TCR-induced clustering of LAT. A web of multipoint, SH2-mediated interactions promotes the formation of microclusters, containing LAT, Gads, and SLP-76. ADAP-mediated oligomerization of SLP-76: Upon TCR stimulation ADAP is phosphorylated at three tyrosines that bind to the SH2 of SLP-76, leading to oligomerization of SLP-76 and its associated Gads. Cooperative binding of Gads to LAT: Gads SH2 dimerization promotes its cooperative binding to two adjacent sites on LAT, thereby recruiting ADAP-oligomerized SLP-76 to one or more LAT molecules. Grb2-SOS-mediated clustering of LAT: Each molecule of SOS can bind to two molecules of Grb2, each of which may bind to a different molecule of LAT, thereby bringing them into the growing cluster.

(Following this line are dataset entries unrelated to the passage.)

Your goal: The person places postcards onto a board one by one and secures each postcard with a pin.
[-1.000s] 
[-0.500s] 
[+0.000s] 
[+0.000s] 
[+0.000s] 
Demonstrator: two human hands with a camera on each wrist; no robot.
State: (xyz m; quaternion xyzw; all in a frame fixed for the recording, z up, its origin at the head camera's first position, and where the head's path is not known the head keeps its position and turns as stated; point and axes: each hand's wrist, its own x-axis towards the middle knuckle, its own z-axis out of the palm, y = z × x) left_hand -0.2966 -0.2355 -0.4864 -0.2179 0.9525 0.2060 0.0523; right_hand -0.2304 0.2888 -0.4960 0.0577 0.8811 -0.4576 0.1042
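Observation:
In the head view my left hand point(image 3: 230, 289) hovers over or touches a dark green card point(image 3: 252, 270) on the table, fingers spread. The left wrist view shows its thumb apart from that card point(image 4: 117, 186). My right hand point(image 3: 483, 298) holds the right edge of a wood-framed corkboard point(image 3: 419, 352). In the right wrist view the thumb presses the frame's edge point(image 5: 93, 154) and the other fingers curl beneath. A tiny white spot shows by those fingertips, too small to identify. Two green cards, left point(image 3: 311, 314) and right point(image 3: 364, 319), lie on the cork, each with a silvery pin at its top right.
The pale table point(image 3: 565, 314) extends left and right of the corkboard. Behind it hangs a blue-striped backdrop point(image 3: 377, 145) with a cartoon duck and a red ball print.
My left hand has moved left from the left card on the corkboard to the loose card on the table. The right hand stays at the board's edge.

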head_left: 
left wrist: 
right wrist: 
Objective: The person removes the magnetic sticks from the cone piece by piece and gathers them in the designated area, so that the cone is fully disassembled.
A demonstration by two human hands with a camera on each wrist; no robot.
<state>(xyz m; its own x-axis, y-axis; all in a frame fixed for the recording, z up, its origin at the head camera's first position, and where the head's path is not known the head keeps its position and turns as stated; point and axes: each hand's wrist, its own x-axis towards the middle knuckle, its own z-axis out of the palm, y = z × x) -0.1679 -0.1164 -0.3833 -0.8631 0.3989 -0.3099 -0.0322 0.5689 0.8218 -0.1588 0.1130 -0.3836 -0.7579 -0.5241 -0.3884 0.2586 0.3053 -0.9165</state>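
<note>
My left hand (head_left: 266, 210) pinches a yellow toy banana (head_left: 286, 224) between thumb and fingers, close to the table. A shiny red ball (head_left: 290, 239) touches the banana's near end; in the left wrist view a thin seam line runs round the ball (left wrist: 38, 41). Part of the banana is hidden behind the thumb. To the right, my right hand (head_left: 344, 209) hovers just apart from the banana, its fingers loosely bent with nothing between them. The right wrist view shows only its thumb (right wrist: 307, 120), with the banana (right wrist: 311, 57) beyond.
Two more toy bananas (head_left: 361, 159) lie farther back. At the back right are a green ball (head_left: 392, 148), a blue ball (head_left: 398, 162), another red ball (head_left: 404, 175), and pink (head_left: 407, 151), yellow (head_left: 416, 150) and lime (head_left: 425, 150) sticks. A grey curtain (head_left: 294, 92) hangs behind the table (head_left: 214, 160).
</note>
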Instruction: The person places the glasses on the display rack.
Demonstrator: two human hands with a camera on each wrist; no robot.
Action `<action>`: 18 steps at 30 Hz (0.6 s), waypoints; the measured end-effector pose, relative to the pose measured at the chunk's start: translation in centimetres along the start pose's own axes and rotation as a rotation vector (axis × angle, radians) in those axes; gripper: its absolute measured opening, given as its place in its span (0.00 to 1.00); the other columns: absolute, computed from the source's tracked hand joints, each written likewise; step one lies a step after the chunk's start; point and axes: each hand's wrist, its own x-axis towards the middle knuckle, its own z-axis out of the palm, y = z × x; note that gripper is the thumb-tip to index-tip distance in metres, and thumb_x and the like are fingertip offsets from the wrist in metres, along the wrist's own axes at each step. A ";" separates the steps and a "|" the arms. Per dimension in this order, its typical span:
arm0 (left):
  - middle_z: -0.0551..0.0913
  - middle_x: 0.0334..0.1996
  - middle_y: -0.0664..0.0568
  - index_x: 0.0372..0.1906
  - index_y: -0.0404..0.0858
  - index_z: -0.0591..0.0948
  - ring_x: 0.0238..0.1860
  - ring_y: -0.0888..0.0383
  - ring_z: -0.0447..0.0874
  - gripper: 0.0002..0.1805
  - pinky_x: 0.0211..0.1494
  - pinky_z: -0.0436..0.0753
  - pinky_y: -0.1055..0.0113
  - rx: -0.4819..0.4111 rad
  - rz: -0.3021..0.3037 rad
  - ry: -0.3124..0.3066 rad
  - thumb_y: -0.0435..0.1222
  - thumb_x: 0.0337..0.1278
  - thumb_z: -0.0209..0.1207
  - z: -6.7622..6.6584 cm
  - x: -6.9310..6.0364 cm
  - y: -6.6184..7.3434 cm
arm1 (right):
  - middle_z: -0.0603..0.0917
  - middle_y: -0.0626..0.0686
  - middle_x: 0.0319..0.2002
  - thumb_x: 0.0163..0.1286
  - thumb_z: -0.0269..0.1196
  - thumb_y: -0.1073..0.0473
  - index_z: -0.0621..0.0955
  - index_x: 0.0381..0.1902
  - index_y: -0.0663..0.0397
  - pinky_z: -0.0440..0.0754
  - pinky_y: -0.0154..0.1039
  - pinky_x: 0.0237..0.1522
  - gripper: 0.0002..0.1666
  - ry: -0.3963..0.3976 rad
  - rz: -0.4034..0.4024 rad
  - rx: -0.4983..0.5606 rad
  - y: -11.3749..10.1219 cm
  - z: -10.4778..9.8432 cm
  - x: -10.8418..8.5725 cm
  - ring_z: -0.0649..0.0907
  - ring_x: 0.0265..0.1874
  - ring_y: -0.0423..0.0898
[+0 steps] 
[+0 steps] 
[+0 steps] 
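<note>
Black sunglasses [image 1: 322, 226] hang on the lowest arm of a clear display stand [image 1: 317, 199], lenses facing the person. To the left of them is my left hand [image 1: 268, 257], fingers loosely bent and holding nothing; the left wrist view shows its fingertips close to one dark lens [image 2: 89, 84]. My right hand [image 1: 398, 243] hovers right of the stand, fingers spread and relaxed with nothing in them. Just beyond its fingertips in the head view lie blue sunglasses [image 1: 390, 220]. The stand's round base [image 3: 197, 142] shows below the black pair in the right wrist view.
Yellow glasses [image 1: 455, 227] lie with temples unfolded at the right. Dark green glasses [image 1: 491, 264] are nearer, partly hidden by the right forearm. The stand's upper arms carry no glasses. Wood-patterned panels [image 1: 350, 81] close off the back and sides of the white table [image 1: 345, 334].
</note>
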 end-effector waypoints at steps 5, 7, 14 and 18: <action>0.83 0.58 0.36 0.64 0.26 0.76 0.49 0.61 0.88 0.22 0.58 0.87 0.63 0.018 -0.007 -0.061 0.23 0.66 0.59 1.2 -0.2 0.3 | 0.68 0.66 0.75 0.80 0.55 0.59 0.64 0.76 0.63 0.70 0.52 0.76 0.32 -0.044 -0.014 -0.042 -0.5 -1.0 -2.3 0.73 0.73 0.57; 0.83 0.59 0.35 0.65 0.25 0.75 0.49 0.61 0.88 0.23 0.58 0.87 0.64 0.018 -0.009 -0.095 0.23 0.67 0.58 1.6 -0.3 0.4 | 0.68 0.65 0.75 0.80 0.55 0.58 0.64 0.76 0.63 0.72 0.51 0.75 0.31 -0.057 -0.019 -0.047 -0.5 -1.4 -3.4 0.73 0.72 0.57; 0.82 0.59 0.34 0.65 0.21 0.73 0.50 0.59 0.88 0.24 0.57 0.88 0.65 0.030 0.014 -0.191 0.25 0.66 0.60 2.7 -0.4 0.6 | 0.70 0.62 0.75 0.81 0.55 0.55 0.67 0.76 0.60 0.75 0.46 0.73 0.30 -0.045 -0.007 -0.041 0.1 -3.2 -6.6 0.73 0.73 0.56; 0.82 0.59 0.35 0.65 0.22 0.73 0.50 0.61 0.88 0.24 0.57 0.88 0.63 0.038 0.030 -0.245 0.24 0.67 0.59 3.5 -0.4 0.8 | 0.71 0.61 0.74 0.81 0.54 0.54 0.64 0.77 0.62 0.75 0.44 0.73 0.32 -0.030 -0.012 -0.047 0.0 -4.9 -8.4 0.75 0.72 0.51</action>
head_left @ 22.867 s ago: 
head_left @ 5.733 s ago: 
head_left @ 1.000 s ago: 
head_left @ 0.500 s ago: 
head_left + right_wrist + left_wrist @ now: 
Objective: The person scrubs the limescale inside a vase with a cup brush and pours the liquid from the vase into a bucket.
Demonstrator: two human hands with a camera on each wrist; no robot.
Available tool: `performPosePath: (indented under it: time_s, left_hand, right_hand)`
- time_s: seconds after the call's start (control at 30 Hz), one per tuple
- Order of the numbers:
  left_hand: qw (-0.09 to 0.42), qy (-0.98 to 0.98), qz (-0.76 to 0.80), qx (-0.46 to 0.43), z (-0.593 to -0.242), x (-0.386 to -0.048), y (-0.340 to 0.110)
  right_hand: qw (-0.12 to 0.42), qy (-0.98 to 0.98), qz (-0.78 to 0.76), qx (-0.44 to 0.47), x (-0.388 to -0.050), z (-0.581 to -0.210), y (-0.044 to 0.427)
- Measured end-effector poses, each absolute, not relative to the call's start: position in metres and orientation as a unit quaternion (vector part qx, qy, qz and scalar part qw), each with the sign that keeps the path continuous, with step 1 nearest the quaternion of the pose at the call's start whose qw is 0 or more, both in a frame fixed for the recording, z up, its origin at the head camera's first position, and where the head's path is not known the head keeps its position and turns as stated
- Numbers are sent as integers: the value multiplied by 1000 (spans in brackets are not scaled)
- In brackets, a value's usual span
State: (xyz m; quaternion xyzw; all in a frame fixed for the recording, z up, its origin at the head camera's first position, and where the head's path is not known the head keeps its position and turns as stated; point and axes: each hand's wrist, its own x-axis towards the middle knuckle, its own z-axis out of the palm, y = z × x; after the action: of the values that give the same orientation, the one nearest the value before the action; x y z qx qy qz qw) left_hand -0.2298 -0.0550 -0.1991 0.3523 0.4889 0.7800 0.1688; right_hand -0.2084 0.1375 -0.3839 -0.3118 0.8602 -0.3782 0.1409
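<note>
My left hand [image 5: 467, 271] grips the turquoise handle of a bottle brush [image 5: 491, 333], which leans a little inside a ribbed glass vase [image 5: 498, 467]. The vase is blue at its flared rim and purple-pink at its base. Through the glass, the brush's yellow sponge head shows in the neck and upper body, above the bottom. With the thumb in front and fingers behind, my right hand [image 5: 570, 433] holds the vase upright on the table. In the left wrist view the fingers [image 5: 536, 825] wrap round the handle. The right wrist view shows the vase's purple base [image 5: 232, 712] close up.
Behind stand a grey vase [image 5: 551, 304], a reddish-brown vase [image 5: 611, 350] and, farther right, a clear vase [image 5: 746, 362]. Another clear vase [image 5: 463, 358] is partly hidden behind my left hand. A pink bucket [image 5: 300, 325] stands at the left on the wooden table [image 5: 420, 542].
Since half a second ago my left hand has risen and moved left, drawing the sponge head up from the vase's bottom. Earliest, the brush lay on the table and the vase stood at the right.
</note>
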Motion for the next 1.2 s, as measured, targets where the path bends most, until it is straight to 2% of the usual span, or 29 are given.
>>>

Each of the above interactions can occur repeatedly, creating a web of interacting proteins that together stabilize a large signaling cluster.

Figure 5

An overview of thymic development. (A) The three phases of thymocyte development, known as double negative (DN, CD4⁻CD8⁻) double positive (DP, CD4⁺CD8⁺) and single positive (SP, CD4⁺, or CD8⁺). (B) A higher resolution depiction, based on additional cell surface markers. Transitions regulated by Gads are indicated by dashed arrows. The DN phase can be subdivided into DN1 (CD44^hiCD25⁻), DN2 (CD44^hiCD25⁺), DN3 (CD44^loCD25⁺), and DN4 (CD44^loCD25⁻). TCR rearrangement begins during DN3. Successful rearrangement of TCRβ results in expression of the pre-TCR, composed of TCRβ, pre-Tα and CD3. At the β-selection checkpoint, pre-TCR signaling triggers cellular proliferation and transition through DN4 and on to the DP stage. DP cells rearrange TCRα, and the resulting mature αβ TCR may recognize self-pMHC ligands. High affinity recognition of pMHC triggers cell death through negative selection. Moderate affinity recognition triggers positive selection, accompanied by increased expression of CD5, CD69, and the TCR. Positively selected cells pass through a CD4 transitional single positive stage (TSP), characterized by high expression of CD24, and then transition into the mature SP compartment (CD4⁺ or CD8⁺ and TCR^hiCD24^loCD62L^hi). (C) Schematic summary of the markers of positive selection.